> _Dataset records_:
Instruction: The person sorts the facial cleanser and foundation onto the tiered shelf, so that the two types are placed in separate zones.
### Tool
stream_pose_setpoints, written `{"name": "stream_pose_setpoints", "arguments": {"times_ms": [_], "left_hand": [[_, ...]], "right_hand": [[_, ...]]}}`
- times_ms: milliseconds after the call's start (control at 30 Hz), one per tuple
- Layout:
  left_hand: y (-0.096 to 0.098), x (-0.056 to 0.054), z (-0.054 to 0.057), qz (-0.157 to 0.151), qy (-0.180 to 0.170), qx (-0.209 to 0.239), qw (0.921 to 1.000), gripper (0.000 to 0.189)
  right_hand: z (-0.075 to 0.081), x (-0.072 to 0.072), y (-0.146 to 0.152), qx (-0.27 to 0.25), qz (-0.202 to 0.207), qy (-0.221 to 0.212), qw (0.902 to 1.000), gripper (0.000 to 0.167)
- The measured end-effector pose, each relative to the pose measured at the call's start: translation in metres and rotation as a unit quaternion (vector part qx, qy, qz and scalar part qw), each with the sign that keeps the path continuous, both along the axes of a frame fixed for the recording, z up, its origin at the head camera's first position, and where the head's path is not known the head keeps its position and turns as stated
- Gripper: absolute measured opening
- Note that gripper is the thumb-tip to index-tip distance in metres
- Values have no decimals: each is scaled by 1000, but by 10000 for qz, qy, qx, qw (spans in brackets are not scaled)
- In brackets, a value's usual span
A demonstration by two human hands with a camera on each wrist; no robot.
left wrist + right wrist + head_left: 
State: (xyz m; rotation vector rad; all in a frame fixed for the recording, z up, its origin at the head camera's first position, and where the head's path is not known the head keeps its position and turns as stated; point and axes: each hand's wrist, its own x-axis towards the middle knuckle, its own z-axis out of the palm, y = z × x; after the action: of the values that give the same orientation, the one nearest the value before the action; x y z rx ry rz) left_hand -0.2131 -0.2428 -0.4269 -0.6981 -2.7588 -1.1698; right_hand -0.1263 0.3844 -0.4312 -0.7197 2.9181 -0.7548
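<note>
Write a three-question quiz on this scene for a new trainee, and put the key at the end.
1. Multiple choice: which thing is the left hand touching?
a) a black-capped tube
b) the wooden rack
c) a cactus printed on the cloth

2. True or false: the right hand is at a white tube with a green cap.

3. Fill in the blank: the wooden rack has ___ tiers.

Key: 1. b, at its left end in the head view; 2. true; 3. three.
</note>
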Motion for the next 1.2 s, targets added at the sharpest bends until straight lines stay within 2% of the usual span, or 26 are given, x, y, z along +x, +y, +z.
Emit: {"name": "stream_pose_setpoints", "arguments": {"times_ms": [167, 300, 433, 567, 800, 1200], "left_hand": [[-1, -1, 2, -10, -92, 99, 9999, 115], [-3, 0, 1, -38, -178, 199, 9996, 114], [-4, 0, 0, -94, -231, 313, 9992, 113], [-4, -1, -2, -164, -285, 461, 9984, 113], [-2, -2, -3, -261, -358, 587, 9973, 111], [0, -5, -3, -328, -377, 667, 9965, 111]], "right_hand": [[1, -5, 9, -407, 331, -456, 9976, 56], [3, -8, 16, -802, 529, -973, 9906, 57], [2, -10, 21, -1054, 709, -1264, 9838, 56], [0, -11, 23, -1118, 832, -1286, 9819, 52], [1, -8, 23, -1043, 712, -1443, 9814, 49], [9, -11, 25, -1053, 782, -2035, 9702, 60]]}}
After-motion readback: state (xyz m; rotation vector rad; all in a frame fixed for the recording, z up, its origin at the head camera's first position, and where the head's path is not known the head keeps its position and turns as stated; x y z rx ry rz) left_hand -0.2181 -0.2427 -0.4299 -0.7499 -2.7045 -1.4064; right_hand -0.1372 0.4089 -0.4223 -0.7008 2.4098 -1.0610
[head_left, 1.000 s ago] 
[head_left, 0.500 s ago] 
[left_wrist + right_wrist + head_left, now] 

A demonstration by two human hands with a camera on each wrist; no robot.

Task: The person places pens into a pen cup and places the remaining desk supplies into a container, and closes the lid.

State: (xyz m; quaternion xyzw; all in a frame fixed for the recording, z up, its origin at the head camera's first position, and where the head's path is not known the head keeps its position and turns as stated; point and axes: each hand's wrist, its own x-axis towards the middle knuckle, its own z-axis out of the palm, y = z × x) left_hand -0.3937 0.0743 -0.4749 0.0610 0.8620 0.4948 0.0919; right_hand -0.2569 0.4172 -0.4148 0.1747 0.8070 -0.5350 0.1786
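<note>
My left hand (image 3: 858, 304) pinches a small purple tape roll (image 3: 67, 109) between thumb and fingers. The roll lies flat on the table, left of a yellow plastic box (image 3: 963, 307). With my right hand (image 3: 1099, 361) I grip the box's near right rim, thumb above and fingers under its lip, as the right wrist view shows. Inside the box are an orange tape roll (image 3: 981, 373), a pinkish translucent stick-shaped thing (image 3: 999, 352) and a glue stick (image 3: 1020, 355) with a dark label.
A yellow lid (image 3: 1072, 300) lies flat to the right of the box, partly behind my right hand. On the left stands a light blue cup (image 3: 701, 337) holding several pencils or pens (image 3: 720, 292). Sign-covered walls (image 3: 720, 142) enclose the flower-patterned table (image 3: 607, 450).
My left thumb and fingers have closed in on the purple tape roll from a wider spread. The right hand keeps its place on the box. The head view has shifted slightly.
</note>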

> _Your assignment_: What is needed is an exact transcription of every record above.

> _Task solution_:
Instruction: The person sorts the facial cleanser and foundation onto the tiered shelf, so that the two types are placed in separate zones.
### Tool
stream_pose_setpoints, written `{"name": "stream_pose_setpoints", "arguments": {"times_ms": [_], "left_hand": [[_, ...]], "right_hand": [[_, ...]]}}`
- times_ms: milliseconds after the call's start (control at 30 Hz), one per tuple
- Layout:
  left_hand: y (-0.096 to 0.098), x (-0.056 to 0.054), z (-0.054 to 0.057), qz (-0.157 to 0.151), qy (-0.180 to 0.170), qx (-0.209 to 0.239), qw (0.921 to 1.000), gripper (0.000 to 0.189)
  right_hand: z (-0.075 to 0.081), x (-0.072 to 0.072), y (-0.146 to 0.152), qx (-0.27 to 0.25), qz (-0.202 to 0.207), qy (-0.221 to 0.212), qw (0.902 to 1.000), gripper (0.000 to 0.167)
- The measured end-effector pose, each relative to the pose measured at the call's start: translation in metres and rotation as a unit quaternion (vector part qx, qy, qz and scalar part qw), each with the sign that keeps the path continuous, both along the axes of a frame fixed for the recording, z up, its origin at the head camera's first position, and where the head's path is not known the head keeps its position and turns as stated
- Gripper: absolute measured opening
- Note that gripper is the thumb-tip to index-tip distance in metres
- Values have no decimals: each is scaled by 1000, but by 10000 for qz, qy, qx, qw (spans in brackets are not scaled)
- In brackets, a value's usual span
A demonstration by two human hands with a camera on each wrist; no robot.
left wrist + right wrist + head_left: 
State: (xyz m; rotation vector rad; all in a frame fixed for the recording, z up, its origin at the head camera's first position, and where the head's path is not known the head keeps its position and turns as stated; point and axes: each hand's wrist, its own x-axis towards the middle knuckle, its own z-axis out of the palm, y = z × x; after the action: of the values that give the same orientation, the one nearest the value before the action; x y z rx ry rz) left_hand -0.2131 -0.2428 -0.4269 -0.6981 -2.7588 -1.1698; right_hand -0.1263 0.3844 -0.4312 -0.7197 2.9181 -0.7548
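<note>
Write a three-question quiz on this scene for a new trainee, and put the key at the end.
1. Multiple choice: which thing is the left hand touching?
a) a black-capped tube
b) the wooden rack
c) a cactus printed on the cloth

2. True or false: the right hand is at a white tube with a green cap.

3. Fill in the blank: the wooden rack has ___ tiers.

Key: 1. b, at its left end in the head view; 2. true; 3. three.
</note>
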Motion for the next 1.2 s, targets added at the sharpest bends until straight lines stay within 2% of the usual span, or 26 are given, x, y, z along +x, +y, +z.
Emit: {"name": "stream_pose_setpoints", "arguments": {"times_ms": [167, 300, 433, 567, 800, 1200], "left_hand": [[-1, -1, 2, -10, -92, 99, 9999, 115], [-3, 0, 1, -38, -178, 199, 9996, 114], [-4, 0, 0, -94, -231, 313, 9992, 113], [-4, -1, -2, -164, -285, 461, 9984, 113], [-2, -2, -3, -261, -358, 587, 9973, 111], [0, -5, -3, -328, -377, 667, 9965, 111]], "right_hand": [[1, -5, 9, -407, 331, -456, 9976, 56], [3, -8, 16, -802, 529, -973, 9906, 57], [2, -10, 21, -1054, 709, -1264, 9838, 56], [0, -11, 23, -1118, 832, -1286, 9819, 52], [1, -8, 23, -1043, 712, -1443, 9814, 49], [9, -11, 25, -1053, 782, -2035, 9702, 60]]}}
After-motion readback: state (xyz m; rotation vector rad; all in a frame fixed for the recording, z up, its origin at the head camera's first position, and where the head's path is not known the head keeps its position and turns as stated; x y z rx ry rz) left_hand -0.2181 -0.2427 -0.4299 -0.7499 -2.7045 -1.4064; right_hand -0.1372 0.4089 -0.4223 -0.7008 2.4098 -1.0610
[head_left, 1.000 s ago] 
[head_left, 0.500 s ago] 
[left_wrist + right_wrist + head_left, now] 

A demonstration by two human hands with a camera on each wrist; no robot.

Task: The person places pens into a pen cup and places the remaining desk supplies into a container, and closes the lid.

State: (xyz m; quaternion xyzw; all in a frame fixed for the recording, z up, its origin at the head camera's first position, and where the head's path is not known the head keeps its position and turns as stated; point and axes: each hand's wrist, its own x-axis towards the middle knuckle, its own z-axis out of the palm, y = z × x) left_hand -0.3937 0.0743 -0.4749 0.0610 0.8620 0.4948 0.0919; right_hand -0.2569 0.4172 -0.4148 0.1747 0.8070 -0.5350 0.1786
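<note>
My left hand (image 3: 858, 304) pinches a small purple tape roll (image 3: 67, 109) between thumb and fingers. The roll lies flat on the table, left of a yellow plastic box (image 3: 963, 307). With my right hand (image 3: 1099, 361) I grip the box's near right rim, thumb above and fingers under its lip, as the right wrist view shows. Inside the box are an orange tape roll (image 3: 981, 373), a pinkish translucent stick-shaped thing (image 3: 999, 352) and a glue stick (image 3: 1020, 355) with a dark label.
A yellow lid (image 3: 1072, 300) lies flat to the right of the box, partly behind my right hand. On the left stands a light blue cup (image 3: 701, 337) holding several pencils or pens (image 3: 720, 292). Sign-covered walls (image 3: 720, 142) enclose the flower-patterned table (image 3: 607, 450).
My left thumb and fingers have closed in on the purple tape roll from a wider spread. The right hand keeps its place on the box. The head view has shifted slightly.
</note>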

This output completes the exercise.